Other factors apart from species, such as farm densities of animals, seasonality of births or management, could explain the higher frequency of C. burnetii infection in ruminants. The risk factors identified for C. burnetii infection in ruminants should also be examined when studying the infection in horses. Moreover, different C. burnetii infections may have differing epidemiologic characteristics depending on the nature of specific outbreaks [36].

The most important diagnostic problems of C. burnetii is collection and storage of specimens.

C. burnetii is a very infectious intracellular bacterium. Thus, only biosafety level 3 laboratories and experienced personnel should be allowed to manipulate contaminated specimens and cultivate this microorganism from clinical samples [42,43]. There were many limitations in this research that we point as: no any history about abortion in horse herds, no accessible facilities for bacterial cell culturing and many limitations related with occurrence of Covid-19 pandemic.

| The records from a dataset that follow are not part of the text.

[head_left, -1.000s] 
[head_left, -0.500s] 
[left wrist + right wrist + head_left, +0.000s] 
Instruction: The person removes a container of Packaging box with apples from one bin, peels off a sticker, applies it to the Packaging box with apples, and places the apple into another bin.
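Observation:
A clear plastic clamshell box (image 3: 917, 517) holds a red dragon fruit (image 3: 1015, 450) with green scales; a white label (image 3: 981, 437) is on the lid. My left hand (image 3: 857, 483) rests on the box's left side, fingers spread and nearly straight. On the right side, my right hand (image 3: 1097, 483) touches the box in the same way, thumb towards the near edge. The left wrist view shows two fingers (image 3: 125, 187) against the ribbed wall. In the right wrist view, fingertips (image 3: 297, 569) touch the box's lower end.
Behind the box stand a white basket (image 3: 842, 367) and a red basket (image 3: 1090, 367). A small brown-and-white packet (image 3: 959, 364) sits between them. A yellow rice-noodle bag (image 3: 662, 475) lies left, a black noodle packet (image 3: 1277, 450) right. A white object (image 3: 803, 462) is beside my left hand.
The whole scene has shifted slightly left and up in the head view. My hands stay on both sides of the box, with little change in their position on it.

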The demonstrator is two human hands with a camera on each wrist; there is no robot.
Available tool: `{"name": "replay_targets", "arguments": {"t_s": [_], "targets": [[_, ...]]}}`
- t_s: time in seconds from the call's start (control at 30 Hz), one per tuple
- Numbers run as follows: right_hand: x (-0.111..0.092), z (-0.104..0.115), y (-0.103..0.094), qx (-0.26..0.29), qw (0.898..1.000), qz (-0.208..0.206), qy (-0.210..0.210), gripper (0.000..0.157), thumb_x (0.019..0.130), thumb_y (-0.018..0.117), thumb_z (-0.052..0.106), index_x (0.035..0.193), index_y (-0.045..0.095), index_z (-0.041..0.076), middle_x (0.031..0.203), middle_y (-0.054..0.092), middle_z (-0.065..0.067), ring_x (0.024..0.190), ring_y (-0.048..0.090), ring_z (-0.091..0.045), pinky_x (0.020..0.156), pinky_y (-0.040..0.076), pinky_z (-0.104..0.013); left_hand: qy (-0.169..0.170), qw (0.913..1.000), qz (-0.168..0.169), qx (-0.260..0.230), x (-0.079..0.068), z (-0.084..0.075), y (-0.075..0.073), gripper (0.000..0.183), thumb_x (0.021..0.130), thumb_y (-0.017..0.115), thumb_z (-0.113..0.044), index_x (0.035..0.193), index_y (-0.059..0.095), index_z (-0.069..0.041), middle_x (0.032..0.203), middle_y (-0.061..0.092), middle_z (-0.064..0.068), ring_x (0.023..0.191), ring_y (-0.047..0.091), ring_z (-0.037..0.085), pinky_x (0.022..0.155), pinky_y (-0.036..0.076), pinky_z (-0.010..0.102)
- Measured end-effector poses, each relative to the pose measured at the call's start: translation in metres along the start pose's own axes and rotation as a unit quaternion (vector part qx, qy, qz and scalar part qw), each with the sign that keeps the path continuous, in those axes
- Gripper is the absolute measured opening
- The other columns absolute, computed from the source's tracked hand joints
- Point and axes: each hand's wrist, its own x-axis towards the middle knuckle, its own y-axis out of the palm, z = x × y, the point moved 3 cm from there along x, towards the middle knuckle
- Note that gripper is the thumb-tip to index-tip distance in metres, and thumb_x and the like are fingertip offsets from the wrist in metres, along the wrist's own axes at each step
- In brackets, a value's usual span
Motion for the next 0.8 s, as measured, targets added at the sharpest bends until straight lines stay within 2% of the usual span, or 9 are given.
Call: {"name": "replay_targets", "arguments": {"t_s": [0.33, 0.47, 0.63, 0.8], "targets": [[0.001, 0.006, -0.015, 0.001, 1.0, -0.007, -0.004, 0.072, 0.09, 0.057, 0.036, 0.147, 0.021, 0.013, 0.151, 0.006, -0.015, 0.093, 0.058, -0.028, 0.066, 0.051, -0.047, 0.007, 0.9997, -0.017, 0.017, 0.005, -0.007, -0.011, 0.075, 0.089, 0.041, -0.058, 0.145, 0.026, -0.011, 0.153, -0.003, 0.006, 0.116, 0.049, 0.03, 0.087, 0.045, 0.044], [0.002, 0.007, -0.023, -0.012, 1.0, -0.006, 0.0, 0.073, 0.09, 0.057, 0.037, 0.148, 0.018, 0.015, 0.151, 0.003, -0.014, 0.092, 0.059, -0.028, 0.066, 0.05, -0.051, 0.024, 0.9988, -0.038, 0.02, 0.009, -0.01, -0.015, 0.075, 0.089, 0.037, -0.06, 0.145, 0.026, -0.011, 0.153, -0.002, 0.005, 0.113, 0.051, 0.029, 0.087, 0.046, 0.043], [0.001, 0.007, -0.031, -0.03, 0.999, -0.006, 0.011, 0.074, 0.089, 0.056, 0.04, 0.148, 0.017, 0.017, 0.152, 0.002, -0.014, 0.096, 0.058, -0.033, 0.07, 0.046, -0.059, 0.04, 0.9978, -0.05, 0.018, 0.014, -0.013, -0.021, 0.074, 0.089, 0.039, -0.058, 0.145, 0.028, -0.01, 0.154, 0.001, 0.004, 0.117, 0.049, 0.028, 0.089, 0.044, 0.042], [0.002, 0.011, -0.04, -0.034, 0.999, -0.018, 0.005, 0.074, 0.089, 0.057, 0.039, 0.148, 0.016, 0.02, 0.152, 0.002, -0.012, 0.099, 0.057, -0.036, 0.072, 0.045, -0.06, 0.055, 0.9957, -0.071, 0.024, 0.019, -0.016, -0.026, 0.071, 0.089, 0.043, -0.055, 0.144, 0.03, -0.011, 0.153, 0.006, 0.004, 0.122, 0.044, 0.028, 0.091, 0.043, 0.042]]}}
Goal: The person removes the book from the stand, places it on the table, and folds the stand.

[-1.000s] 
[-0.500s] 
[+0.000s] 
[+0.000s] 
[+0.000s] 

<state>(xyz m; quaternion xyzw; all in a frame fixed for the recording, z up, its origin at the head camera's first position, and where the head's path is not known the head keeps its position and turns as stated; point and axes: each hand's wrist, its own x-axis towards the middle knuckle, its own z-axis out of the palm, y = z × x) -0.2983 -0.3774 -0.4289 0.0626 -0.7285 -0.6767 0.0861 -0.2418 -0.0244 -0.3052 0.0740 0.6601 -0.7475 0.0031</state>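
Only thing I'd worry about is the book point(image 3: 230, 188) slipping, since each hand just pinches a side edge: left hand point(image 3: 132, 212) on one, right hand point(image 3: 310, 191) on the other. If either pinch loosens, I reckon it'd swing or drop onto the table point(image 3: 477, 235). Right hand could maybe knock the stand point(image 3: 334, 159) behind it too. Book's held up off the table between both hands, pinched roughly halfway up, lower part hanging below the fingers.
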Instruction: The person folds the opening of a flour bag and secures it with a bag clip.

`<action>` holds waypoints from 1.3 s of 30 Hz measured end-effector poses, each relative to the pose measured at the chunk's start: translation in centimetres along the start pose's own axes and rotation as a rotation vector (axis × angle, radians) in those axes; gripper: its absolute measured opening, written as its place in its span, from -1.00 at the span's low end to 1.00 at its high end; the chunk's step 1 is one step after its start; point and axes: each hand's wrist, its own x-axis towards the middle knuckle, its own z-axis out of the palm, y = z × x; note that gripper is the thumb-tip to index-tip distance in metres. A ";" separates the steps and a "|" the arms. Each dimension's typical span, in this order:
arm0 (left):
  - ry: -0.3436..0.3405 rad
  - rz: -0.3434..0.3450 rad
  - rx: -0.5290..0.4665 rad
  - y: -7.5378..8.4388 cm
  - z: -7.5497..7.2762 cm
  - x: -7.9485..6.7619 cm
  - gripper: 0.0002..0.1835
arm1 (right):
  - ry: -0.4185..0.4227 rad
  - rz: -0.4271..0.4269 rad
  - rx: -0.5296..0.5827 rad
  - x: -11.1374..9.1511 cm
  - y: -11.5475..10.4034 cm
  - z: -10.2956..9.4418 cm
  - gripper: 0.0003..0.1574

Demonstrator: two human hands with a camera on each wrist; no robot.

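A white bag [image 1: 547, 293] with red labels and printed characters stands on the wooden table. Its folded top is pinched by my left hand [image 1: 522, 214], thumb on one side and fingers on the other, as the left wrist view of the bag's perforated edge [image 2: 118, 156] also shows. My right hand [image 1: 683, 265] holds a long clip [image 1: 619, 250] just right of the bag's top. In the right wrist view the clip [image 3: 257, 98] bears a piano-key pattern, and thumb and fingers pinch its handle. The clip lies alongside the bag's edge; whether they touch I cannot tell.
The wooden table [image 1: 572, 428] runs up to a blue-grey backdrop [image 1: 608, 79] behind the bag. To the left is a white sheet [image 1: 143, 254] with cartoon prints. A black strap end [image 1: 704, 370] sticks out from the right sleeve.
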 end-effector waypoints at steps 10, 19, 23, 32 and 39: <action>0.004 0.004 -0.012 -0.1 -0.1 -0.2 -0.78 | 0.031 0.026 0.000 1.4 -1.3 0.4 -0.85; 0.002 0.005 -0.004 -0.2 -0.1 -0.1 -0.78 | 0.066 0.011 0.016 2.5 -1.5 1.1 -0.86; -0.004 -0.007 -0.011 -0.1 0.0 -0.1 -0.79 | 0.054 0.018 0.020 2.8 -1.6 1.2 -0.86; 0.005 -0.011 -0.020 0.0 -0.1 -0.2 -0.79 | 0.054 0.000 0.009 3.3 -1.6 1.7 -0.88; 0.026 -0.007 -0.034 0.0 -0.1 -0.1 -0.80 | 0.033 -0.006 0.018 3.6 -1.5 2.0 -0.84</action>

Finally, because Q fever is not a notifiable disease and many human cases could have been misdiagnosed as some other infection, the public health impact of C. burnetii infection will be not understood until suitable epidemiologic surveillance is effectively employed in Iran.

Conclusion

To conclude, horses can play an important role in the epidemiology of Q fever as reservoir for C. burnetii. Attained data show that PCR can be used as an easy and reliable approach for detecting Q fever causative agent. Therefore, decreasing the risk of Q fever transmission from horse to other animals and humans is followed. Our study shows that the impact of Q fever disease on horses' health status in the studied area appears to be low, but quite important. One of the limitations of our study was little number of positive cases that made it impossible for us to properly analyze the risk factors Statistical and epidemiologically. The authors suggest application of PCR based method to reliable diagnosis of Q fever in animal with all kind of samples such as serum sample.

Declaration of Competing Interest

The authors have not conflicts of interest to disclose.